Der portugiesische DOC-Bereich für Rot- und Weißweine wurde schon im Jahre 1908 gesetzlich definiert. Der riesige Bereich umfasst 60.000 Hektar Rebfläche. Hier wird rund ein Viertel des portugiesischen Weines erzeugt. Er erstreckt sich in einer Länge von 130 Kilometern und einer Breite von 70 Kilometern im Nordwesten von
Portugal zwischen den Flüssen
Douro und dem die Grenze zu Spanien bildenden Minho. Das gesamte Gebiet ist auch als Vinho Regional (VR) für Landweine mit der Bezeichnung
Rios do Minho klassifiziert. Das kühle und regenreiche Klima ist stark vom Atlantik geprägt. Der Bereich ist in die sechs Unterzonen Amarante, Basto, Braga, Lima, Moncáo und Penafiel gegliedert, die sich durch die angebauten Rebsorten unterscheiden. Der Name der Unterzone wird auf dem Etikett zumeist nicht angeführt. Die Reben werden in einem dem Pergola ähnlichen hohen Lauben-System (hier Tendone genannt) erzogen. Der Name bedeutet „grüner Wein“, was sich aber nicht auf die Farbe (es gibt rote und weiße Varianten), sondern auf den frischen Geschmack, die grüne Landschaft und darauf bezieht, dass der Wein aus nicht vollreifen und noch grünen Trauben gewonnen wird. Das kühle Klima, die
Erziehungsform und die speziellen Rebsorten ergeben Most mit wenig Zucker und hohem Apfelsäure-Gehalt. Die durch frühe Lese ziemlich unreifen Trauben werden nur kurz vergoren. Früher erfolgte danach prinzipiell eine
malolaktische Gärung, heute wird zumeist Kohlensäure zugesetzt. Somit entsteht säurereicher, frischer und auf der Zunge prickelnder Wein. Ein Jahrgang scheint auf den Etiketten eher selten auf. Die meisten Vinho Verdes haben nur 9 bis 10% vol Alkoholgehalt und sollten jung innerhalb eines Jahres getrunken werden.

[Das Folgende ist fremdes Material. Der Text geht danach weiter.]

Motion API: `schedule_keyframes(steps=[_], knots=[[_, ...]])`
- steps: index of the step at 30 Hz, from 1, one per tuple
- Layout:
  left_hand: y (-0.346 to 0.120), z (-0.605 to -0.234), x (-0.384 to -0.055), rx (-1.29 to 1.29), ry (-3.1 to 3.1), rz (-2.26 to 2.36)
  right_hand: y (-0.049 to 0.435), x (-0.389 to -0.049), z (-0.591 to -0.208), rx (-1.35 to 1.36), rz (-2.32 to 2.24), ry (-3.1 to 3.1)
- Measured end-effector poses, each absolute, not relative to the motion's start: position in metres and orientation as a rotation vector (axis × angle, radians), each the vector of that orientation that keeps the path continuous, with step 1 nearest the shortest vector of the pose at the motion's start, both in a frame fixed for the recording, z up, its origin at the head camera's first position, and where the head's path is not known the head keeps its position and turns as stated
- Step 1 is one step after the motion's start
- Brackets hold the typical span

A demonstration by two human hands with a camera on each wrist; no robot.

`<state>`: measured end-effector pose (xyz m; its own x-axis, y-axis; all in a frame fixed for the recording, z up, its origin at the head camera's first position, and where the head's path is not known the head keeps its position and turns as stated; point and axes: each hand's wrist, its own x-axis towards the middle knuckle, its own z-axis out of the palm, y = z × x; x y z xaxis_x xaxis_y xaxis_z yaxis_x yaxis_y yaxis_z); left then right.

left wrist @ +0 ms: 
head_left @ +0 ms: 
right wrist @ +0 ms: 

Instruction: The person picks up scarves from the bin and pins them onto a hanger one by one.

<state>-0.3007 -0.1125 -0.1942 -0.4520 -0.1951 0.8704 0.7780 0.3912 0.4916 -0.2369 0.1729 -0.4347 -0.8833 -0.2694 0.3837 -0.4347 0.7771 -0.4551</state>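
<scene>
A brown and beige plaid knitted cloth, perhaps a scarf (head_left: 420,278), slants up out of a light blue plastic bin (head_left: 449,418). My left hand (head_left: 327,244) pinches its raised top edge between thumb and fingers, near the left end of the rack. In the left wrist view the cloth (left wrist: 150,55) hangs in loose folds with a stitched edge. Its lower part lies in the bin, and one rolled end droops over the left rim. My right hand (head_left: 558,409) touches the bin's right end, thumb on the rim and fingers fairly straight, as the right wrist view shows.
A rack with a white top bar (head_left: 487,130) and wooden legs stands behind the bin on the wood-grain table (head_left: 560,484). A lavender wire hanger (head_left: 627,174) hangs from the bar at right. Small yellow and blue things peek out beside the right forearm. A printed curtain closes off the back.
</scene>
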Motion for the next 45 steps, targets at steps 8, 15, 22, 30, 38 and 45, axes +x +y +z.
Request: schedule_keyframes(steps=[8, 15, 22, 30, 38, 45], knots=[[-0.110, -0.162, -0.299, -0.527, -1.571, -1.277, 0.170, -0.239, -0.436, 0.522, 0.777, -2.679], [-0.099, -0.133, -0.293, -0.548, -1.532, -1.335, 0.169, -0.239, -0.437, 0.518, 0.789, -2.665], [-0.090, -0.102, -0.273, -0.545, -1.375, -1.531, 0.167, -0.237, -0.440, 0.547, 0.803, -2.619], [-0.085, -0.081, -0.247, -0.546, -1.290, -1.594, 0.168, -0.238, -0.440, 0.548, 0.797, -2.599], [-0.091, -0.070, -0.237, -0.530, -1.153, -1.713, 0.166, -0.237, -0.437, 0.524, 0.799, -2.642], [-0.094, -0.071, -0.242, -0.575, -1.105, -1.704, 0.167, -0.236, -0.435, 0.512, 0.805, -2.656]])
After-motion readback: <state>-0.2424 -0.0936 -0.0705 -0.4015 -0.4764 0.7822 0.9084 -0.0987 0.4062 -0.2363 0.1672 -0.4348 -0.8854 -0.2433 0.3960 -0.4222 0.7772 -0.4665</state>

Die tiefdunklen, säurebetonten und extrem adstringierenden, herben Rotweine werden aus einheimischen Sorten Azal Tinto, Espadeiro, Vinhão, Borracal, Brancelho, Pedral und auch einigen
Hybriden produziert, die aber kaum exportiert werden. Diese machten früher rund 70% der Produktion aus, aber seit Anpassung an die EU-Richtlinien Anfang der 1990er-Jahre werden je zur Hälfte Rotweine und Weißweine produziert. Die Weißweine haben eine stroh- bis zitronengelbe Farbe. Als „echteste“ Vinho Verdes gelten die trockenen Weine mit scharfem Geschmack. Die wichtigsten weißen Sorten sind
Alvarinho und
Loureiro, wovon die besten Qualitäten (auch sortenrein) gekeltert werden. Dies sind die hochwertigsten Varianten mit hohem Alkoholgehalt bis 13% vol. Weitere weiße Sorten sind Avesso, Azal Branco, Batoca (Alvaraça), Paderna und Trajadura. Aber nur die Alvarinho-Weine aus dem Subbereich Moncáo dürfen mehr als 11,5% vol Alkoholgehalt aufweisen, alle anderen mit höherem Gehalt dürfen nur als
Rios do Minho deklariert werden. Zu über 60% werden aber in diesem Gebiet einfache nicht in Flaschen abgefüllte Schankweine erzeugt, die oft Ähnlichkeit mit trübem
Apfelwein aufweisen. Die Export-Versionen werden zum Teil mit unvergorenem Mostkonzentrat angereichert und von halbtrocken bis lieblich erzeugt. Die süßeste Variante ist der weiße Gatao. Bekannte Produzenten sind Casa de Sezim, Casa de Vila Verde, Ponte de Lima,
Palacio de Brejoeira,
Sogrape (Morgadio de Torre, Quinta Avelada, Quinta Azevedo), Quinta do Ameal, Quinta da Franqueira , Quinta de Liaxa, Quinta do Tamariz und Soc. dos Vinhos Borges.